A different thought.  Mann argues that European North Americans and the Native American Haudenosaunee learned from each other. They lived cheek by jowl and absorbed each others’ values. At least the Europeans absorbed new values from the Indians.

  • Mann comments that people came to the colonies to escape oppressive rules but found colonial societies that were coercive and class-ridden.
  • Not the Indians, though. They lived a life of personal autonomy.
    • Mann cites one writer about the Indians: Every man is free [in the Indian villages]. [No person] has any right to deprive [anyone] of freedom.
    • Mann cites a French explorer: The savage does not know what it is to obey.

Americans, says Mann, were becoming a people who valued freedom and rejected obedience. He reminds us that European Americans began their rebellion dressed up like Indians to dump tea in Boston Harbor.

These are political Notes.

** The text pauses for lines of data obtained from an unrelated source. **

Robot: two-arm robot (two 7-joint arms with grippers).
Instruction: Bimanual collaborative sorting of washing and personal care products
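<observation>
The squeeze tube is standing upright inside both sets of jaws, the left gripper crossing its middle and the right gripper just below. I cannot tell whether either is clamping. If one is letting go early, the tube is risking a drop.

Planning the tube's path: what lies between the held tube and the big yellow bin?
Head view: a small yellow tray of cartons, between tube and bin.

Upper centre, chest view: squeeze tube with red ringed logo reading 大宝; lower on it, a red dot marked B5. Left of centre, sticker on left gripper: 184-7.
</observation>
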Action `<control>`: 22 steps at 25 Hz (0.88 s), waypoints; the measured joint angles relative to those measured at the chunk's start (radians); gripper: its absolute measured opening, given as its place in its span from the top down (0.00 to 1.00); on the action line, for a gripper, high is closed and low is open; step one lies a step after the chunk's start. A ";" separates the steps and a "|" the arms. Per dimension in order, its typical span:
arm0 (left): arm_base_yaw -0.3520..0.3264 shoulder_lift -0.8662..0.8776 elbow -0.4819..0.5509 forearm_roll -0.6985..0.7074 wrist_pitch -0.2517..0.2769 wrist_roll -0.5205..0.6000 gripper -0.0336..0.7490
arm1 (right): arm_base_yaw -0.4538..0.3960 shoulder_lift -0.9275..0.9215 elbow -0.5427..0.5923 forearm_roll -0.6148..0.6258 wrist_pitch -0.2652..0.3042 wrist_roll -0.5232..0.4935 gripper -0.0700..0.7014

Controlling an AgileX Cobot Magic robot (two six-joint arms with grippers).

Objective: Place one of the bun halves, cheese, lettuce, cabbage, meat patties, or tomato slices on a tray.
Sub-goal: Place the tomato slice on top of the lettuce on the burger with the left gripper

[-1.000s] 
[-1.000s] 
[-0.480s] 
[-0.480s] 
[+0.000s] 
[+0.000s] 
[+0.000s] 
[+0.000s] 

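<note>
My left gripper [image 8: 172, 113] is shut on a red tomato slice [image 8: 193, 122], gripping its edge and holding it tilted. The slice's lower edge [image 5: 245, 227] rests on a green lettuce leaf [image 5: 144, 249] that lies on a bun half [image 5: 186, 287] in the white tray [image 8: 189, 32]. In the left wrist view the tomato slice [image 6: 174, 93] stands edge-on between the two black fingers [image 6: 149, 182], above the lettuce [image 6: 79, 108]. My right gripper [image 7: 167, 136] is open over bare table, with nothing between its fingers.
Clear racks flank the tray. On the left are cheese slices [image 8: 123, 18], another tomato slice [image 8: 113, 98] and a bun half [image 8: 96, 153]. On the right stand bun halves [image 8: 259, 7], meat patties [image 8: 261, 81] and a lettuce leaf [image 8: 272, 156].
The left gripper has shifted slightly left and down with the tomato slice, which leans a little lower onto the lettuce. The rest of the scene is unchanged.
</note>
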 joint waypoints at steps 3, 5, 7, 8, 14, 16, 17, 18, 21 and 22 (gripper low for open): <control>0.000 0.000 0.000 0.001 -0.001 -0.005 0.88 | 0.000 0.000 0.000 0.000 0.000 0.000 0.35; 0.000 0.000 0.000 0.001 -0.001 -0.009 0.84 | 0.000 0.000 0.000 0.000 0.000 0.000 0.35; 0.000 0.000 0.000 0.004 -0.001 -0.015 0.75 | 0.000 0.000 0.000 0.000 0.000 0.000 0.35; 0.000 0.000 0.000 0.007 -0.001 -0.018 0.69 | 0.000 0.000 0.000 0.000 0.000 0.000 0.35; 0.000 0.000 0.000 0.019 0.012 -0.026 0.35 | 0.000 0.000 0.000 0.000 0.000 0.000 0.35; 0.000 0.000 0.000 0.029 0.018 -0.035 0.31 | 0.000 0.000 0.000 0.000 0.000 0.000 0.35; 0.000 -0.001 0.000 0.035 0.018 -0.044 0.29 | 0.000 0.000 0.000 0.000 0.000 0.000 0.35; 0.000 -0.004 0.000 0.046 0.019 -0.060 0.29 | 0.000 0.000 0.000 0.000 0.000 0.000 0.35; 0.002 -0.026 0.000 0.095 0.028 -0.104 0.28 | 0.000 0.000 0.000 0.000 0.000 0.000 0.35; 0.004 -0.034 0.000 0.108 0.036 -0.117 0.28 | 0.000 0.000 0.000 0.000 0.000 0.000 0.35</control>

Mann’s conclusion illuminates President Donald Trump, even though it was written well before Trump’s presidency. Donald Trump and his attraction to his supporters are one version of the values Mann describes Americans having learned from the Indians. Trump’s rebels against being told what to do, against obedience to laws designed to limit impulse. Trump sees the law a tool to be used or an obstacle to be overcome.

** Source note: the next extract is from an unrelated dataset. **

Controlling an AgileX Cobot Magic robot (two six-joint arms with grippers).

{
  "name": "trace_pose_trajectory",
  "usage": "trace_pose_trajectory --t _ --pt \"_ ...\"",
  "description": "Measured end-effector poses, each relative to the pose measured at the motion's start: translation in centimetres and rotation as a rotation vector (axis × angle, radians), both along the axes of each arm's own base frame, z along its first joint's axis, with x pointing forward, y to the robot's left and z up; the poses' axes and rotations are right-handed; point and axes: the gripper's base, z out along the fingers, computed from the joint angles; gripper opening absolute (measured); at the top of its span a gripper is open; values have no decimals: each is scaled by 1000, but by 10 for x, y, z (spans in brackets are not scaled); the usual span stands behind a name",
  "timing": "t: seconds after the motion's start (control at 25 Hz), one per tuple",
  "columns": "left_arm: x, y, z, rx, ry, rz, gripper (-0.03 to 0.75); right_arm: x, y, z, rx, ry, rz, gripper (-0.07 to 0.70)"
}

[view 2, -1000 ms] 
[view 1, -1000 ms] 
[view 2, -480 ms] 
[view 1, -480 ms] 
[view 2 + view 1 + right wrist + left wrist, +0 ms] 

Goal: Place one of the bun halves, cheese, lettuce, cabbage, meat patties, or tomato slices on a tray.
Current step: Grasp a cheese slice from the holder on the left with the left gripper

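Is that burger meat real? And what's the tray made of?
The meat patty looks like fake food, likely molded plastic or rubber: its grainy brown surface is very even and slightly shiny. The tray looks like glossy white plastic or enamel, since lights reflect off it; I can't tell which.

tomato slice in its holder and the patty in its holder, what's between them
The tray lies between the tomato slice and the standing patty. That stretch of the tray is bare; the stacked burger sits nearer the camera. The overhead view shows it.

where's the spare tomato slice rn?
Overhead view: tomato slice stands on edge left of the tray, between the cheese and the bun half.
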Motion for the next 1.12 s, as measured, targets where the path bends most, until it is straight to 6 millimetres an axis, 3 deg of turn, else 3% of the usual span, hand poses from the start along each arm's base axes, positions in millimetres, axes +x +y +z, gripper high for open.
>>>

Trump in power imposes obedience, punishes those who do not obey.   He punishes those who were once in authority and those who have been recipients of support from the authorities. The law becomes a tool for achieving that imposition. This is authoritarianism, contempt for the rule of law, and the creation of a punitive state. He destroys the America we value.

Choose your candidate for 2020 and support him or her. Think about how your candidate can defeat Trump. After the Democrats nominate a candidate (your candidate or someone else), support him or her with enthusiasm and a level of resources never before committed to a presidential campaign. That enthusiasm and that support will defeat Trump.